Give the data below again exactly as written, without its pictures.
Records supplied below:
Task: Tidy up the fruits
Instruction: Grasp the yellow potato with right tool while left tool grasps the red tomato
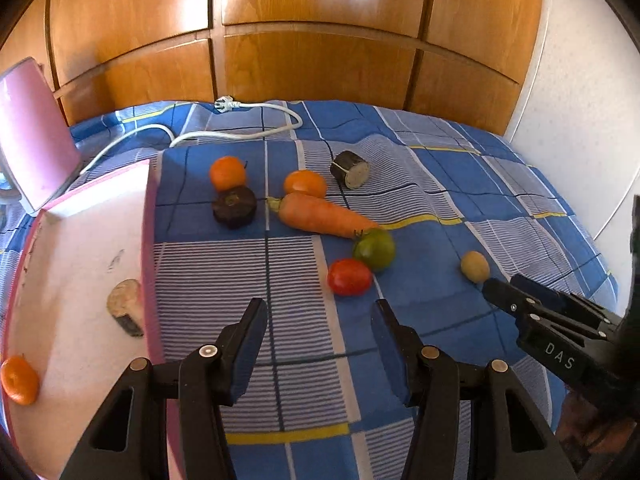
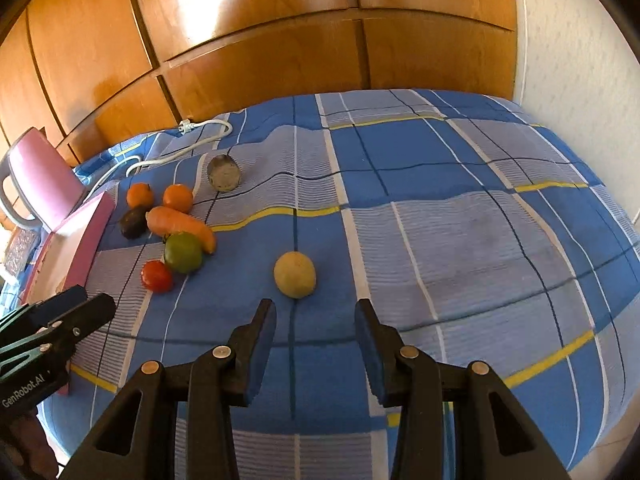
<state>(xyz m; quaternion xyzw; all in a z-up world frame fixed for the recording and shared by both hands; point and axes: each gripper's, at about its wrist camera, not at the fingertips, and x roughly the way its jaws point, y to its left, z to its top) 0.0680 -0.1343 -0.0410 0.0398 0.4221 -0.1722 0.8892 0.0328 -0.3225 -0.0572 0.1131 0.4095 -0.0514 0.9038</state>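
While both grippers' jaws stood apart and empty, the right gripper (image 2: 316, 338) was best lowered squarely over the yellow fruit (image 2: 295, 274) at twelve o'clock — the left gripper (image 1: 320, 344) likewise toward the red tomato (image 1: 349, 277) — pads closed gently.

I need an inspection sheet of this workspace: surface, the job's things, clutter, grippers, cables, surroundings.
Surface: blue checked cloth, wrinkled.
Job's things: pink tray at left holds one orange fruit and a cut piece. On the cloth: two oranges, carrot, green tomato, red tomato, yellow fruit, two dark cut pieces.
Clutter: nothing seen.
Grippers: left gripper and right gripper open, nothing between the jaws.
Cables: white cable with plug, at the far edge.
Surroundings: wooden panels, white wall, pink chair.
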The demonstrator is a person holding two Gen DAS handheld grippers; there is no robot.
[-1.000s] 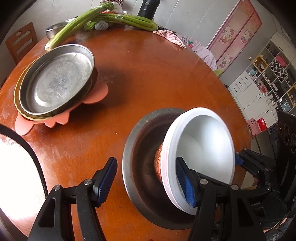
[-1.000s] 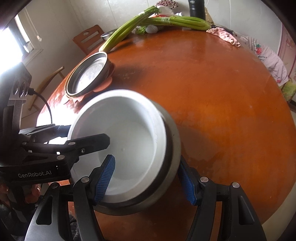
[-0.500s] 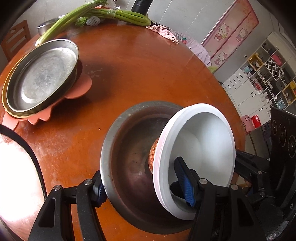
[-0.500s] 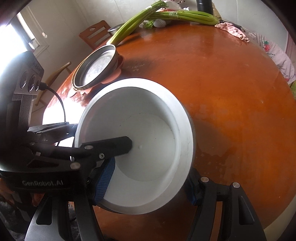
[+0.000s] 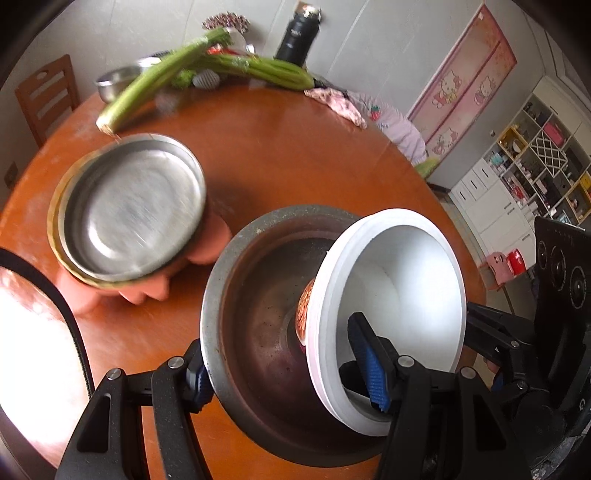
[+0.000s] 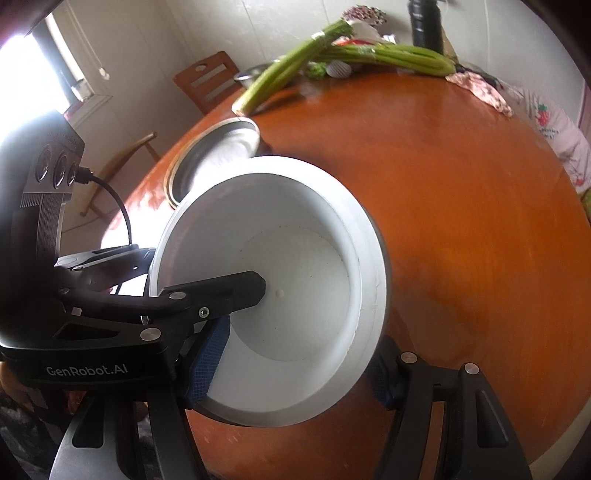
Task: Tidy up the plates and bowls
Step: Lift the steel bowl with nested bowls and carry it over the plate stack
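Bowls are getting nested right now: white bowl (image 5: 399,295) is sitting tilted inside the bigger steel bowl (image 5: 258,332), both at about 5 o'clock in the left wrist view, seemingly lifted clear of the tabletop (image 5: 295,155), though contact underneath is hidden. Left tool (image 5: 291,373) is clamping the pair, one pad outside the steel rim, the other pad inside the white bowl. Right tool (image 6: 295,369) is straddling the opposite side of the same stack, one pad inside the white bowl and one outside the steel wall, so I'm reading it as gripping too; the outer pad's contact is partly hidden. Plate side is looking mostly done: steel plates (image 5: 129,206) are stacked on an orange petal-shaped mat (image 5: 147,291) at 9 o'clock, just beside the bowls. Small steel bowl (image 5: 114,83) is waiting at 11 o'clock on the far edge, behind the green stalks (image 5: 207,66), so I'm guessing that one is left to collect, plus setting this nested pair down somewhere tidy. Readable writing: "GenRobot.AI" on the left tool's body as seen from the right wrist view. Pink poster (image 5: 461,85) at 2 o'clock is showing cartoon cat figures, no legible text. Dark flask (image 5: 299,33) at 12 o'clock, label unreadable.
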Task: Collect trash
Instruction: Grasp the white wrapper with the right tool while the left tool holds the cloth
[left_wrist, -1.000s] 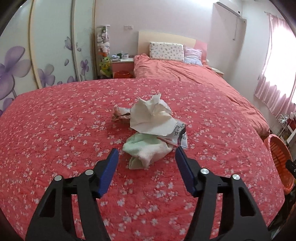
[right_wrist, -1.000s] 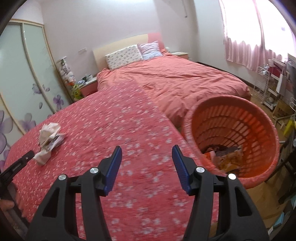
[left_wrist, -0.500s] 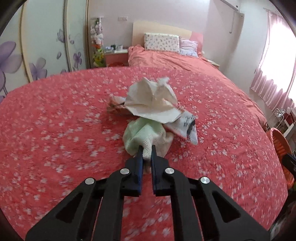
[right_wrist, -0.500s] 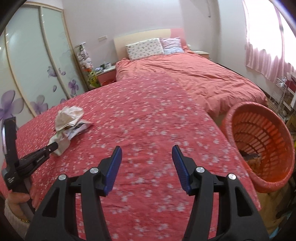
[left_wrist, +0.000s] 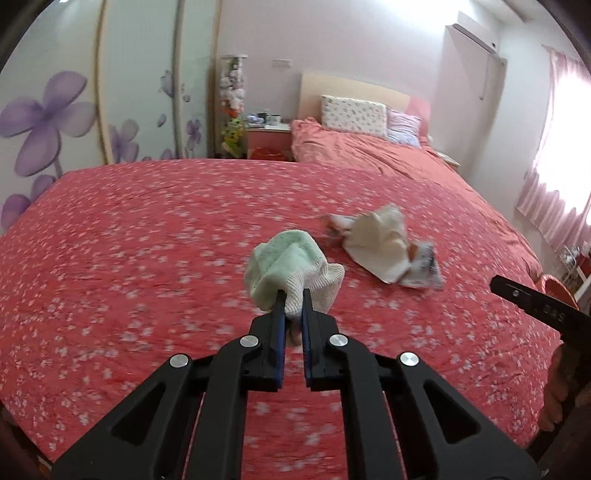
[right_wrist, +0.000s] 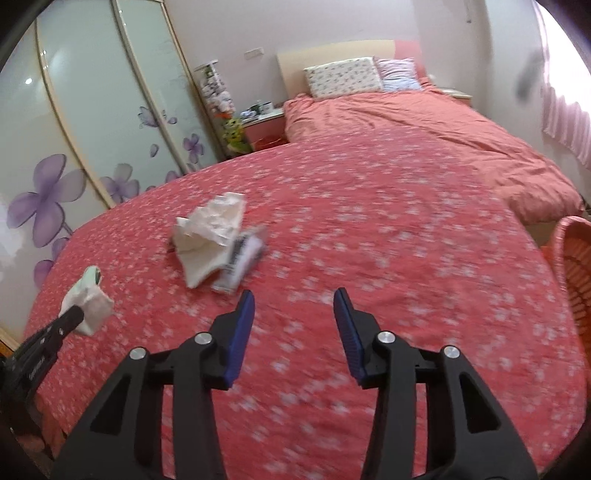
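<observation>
My left gripper (left_wrist: 292, 308) is shut on a pale green and white crumpled cloth (left_wrist: 291, 267), held just above the red flowered bedspread (left_wrist: 129, 258). In the right wrist view the same cloth (right_wrist: 86, 301) hangs at the tip of that gripper (right_wrist: 75, 314) at far left. A crumpled white paper (left_wrist: 380, 242) and a printed wrapper (left_wrist: 424, 267) lie together to the right of the cloth. My right gripper (right_wrist: 293, 319) hovers over the bedspread with nothing between its jaws, which are closing. The crumpled paper (right_wrist: 208, 234) and wrapper (right_wrist: 242, 260) lie ahead and left of it.
An orange plastic basket (right_wrist: 574, 266) stands at the bed's right edge, its rim (left_wrist: 554, 282) just showing past the right gripper's black arm. A second bed with pillows (left_wrist: 352, 114), a nightstand (left_wrist: 267, 138) and a flowered wardrobe (left_wrist: 55, 122) lie beyond.
My left gripper shut on the green cloth and carried it left, away from the paper and wrapper. My right gripper swung left from the basket toward the paper pile, its jaws narrowing.
</observation>
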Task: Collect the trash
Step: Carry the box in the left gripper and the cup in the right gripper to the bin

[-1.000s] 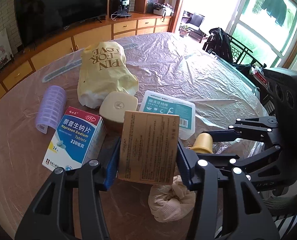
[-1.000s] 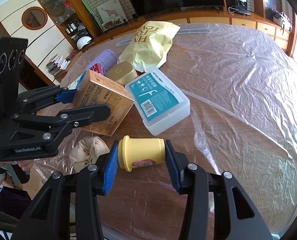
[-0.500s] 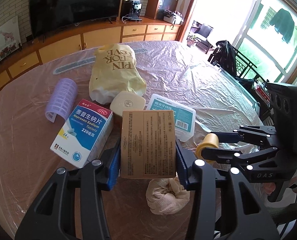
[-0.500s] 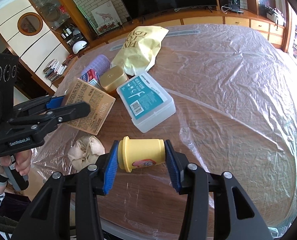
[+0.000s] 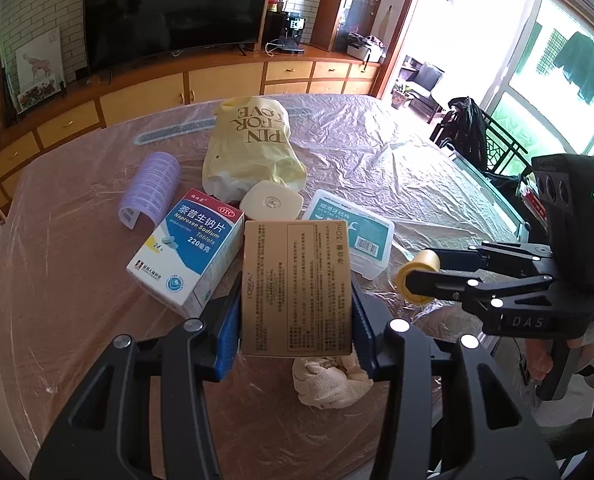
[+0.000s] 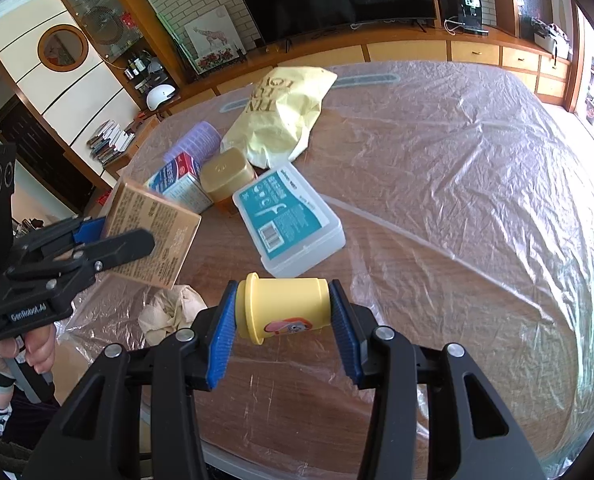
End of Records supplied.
▶ _Exercise answer_:
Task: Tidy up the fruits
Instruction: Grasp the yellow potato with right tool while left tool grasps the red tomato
<state>(xyz m; quaternion xyzw; all in a z-up world frame fixed for the recording and shared by both hands; point and axes: each gripper's, at about its wrist camera, not at the fingertips, and x roughly the way its jaws point, y to its left, z to its top) 0.0680 -0.1343 -0.0410 0.0398 0.4221 -0.1722 0.8892 0.0328 -0.3225 -0.0572 0.1131 0.4095 -0.0514 0.9038</state>
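While both grippers' jaws stood apart and empty, the right gripper (image 2: 316, 338) was best lowered squarely over the yellow fruit (image 2: 295, 274) at twelve o'clock — the left gripper (image 1: 320, 344) likewise toward the red tomato (image 1: 349, 277) — pads closed gently.

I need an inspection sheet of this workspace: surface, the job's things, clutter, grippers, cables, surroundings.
Surface: blue checked cloth, wrinkled.
Job's things: pink tray at left holds one orange fruit and a cut piece. On the cloth: two oranges, carrot, green tomato, red tomato, yellow fruit, two dark cut pieces.
Clutter: nothing seen.
Grippers: left gripper and right gripper open, nothing between the jaws.
Cables: white cable with plug, at the far edge.
Surroundings: wooden panels, white wall, pink chair.
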The demonstrator is a person holding two Gen DAS handheld grippers; there is no robot.
[-1.000s] 
[-1.000s] 
[-0.500s] 
[-0.500s] 
[+0.000s] 
[+0.000s] 
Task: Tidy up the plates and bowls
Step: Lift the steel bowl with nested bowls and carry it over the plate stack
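Bowls are getting nested right now: white bowl (image 5: 399,295) is sitting tilted inside the bigger steel bowl (image 5: 258,332), both at about 5 o'clock in the left wrist view, seemingly lifted clear of the tabletop (image 5: 295,155), though contact underneath is hidden. Left tool (image 5: 291,373) is clamping the pair, one pad outside the steel rim, the other pad inside the white bowl. Right tool (image 6: 295,369) is straddling the opposite side of the same stack, one pad inside the white bowl and one outside the steel wall, so I'm reading it as gripping too; the outer pad's contact is partly hidden. Plate side is looking mostly done: steel plates (image 5: 129,206) are stacked on an orange petal-shaped mat (image 5: 147,291) at 9 o'clock, just beside the bowls. Small steel bowl (image 5: 114,83) is waiting at 11 o'clock on the far edge, behind the green stalks (image 5: 207,66), so I'm guessing that one is left to collect, plus setting this nested pair down somewhere tidy. Readable writing: "GenRobot.AI" on the left tool's body as seen from the right wrist view. Pink poster (image 5: 461,85) at 2 o'clock is showing cartoon cat figures, no legible text. Dark flask (image 5: 299,33) at 12 o'clock, label unreadable.
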Task: Collect trash
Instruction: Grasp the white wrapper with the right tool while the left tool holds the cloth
[left_wrist, -1.000s] 
[right_wrist, -1.000s] 
[left_wrist, -0.500s] 
[right_wrist, -0.500s] 
[left_wrist, +0.000s] 
[right_wrist, +0.000s] 
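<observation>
My left gripper (left_wrist: 292, 308) is shut on a pale green and white crumpled cloth (left_wrist: 291, 267), held just above the red flowered bedspread (left_wrist: 129, 258). In the right wrist view the same cloth (right_wrist: 86, 301) hangs at the tip of that gripper (right_wrist: 75, 314) at far left. A crumpled white paper (left_wrist: 380, 242) and a printed wrapper (left_wrist: 424, 267) lie together to the right of the cloth. My right gripper (right_wrist: 293, 319) hovers over the bedspread with nothing between its jaws, which are closing. The crumpled paper (right_wrist: 208, 234) and wrapper (right_wrist: 242, 260) lie ahead and left of it.
An orange plastic basket (right_wrist: 574, 266) stands at the bed's right edge, its rim (left_wrist: 554, 282) just showing past the right gripper's black arm. A second bed with pillows (left_wrist: 352, 114), a nightstand (left_wrist: 267, 138) and a flowered wardrobe (left_wrist: 55, 122) lie beyond.
My left gripper shut on the green cloth and carried it left, away from the paper and wrapper. My right gripper swung left from the basket toward the paper pile, its jaws narrowing.
</observation>
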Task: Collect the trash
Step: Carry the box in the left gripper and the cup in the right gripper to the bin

[-1.000s] 
[-1.000s] 
[-0.500s] 
[-0.500s] 
[+0.000s] 
[+0.000s] 

The given output is the complete response.